O gentle Archytas, musician-born, blessed in thine own conceit, most skilled of
men to stir the bass of strife.[54]
53. And in general he made sport of music and geometry. He lived extravagantly,
and for this reason he would move from one city to another, sometimes contriving
to make a great show. Thus at Rhodes he persuaded the sailors to put on
students' garb and follow in his train. And when, attended by them, he made his
way into the gymnasium, all eyes were fixed on him. It was his custom also to
adopt certain young men for the gratification of his appetite and in order that
he might be protected by their goodwill.[55] He was extremely selfish and
insisted strongly on the maxim that "friends share in common." And hence it came
about that he is not credited with a single disciple, out of all the crowds who
attended his lectures. And yet there were some who followed his lead in
shamelessness. 54. For instance, Betion, one of his intimates, is said once to
have addressed Menedemus in these words: "For my part, Menedemus, I pass the
night with Bion, and I don't think I am any the worse for it." In his familiar
talk he would often vehemently assail belief in the gods, a taste which he had
derived from Theodorus. Afterwards, when he fell ill (so it was said by the
people of Chalcis where he died), he was persuaded to wear an amulet and to
repent of his offences against religion. And even for want of nurses he was in a
sad plight, until Antigonus sent him two servants. And it is stated by Favorinus
in his Miscellaneous History that the king himself followed in a litter.

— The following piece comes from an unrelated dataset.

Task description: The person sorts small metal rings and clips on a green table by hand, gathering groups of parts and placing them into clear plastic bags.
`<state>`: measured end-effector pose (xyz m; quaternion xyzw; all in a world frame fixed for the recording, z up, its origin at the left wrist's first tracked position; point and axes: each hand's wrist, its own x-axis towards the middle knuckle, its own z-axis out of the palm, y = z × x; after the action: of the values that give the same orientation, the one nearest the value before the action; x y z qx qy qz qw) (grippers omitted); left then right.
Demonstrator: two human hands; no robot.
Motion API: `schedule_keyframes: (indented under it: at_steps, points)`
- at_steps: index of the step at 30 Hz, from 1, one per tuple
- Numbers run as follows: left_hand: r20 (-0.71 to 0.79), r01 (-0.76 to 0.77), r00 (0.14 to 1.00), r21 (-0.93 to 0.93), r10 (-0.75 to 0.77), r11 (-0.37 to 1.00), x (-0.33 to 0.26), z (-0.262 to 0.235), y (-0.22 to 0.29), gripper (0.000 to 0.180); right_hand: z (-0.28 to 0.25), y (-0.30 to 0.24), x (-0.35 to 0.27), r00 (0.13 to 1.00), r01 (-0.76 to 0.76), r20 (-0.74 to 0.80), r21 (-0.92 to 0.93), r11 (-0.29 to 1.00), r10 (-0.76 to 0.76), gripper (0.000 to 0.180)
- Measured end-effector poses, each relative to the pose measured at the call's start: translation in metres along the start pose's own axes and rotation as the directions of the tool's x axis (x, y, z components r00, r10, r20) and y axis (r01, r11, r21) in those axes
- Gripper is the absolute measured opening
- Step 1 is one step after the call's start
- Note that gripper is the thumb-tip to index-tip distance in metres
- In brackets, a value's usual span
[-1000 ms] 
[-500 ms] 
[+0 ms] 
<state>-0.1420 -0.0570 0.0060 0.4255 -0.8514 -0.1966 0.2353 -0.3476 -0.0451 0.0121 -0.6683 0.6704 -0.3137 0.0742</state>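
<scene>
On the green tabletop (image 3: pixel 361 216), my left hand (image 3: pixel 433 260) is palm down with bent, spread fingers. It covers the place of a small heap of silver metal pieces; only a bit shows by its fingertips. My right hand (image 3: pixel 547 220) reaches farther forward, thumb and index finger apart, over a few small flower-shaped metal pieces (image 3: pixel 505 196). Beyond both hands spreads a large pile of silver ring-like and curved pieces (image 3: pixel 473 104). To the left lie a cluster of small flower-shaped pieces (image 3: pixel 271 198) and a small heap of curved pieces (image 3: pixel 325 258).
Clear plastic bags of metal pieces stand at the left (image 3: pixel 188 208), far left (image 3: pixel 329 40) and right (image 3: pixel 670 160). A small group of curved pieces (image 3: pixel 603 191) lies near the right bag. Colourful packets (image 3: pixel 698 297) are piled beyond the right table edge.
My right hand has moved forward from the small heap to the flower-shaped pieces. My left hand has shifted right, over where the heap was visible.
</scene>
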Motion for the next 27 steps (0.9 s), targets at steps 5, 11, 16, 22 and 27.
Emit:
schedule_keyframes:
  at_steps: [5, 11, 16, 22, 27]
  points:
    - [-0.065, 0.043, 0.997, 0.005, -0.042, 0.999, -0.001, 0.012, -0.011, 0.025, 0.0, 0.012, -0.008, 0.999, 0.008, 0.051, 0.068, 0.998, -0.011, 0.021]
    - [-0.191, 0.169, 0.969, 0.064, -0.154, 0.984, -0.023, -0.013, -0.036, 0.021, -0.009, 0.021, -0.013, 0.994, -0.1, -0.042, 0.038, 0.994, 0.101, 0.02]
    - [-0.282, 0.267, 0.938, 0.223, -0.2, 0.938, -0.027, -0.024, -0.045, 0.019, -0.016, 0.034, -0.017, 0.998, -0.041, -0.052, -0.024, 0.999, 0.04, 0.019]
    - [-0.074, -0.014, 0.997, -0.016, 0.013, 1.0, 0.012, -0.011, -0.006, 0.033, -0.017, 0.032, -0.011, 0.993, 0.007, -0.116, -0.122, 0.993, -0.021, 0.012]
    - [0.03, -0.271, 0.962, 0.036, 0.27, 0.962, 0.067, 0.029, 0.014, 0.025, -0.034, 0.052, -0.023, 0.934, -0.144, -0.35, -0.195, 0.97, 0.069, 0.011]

Even so he died, and in these lines[56] I have taken him to task:
55. We hear that Bion, to whom the Scythian land of Borysthenes gave birth,
denied that the gods really exist. Had he persisted in holding this opinion, it
would have been right to say, "He thinks as he pleases: wrongly, to be sure, but
still he does think so." But in fact, when he fell ill of a lingering disease
and feared death, he who denied the existence of the gods, and would not even
look at a temple, 56. who often mocked at mortals for sacrificing to deities,
not only over hearth and high altars and table, with sweet savour and fat and
incense did he gladden the nostrils of the gods; nor was he content to say "I
have sinned, forgive the past," 57. but he cheerfully allowed an old woman to
put a charm round his neck, and in full faith bound his arms with leather and
placed the rhamnus and the laurel-branch over the door, being ready to submit to
anything sooner than die. Fool for wishing that the divine favour might be
purchased at a certain price, as if the gods existed just when Bion chose to
recognize them! It was then with vain wisdom that, when the driveller was all
ashes, he stretched out his hand and said "Hail, Pluto, hail!"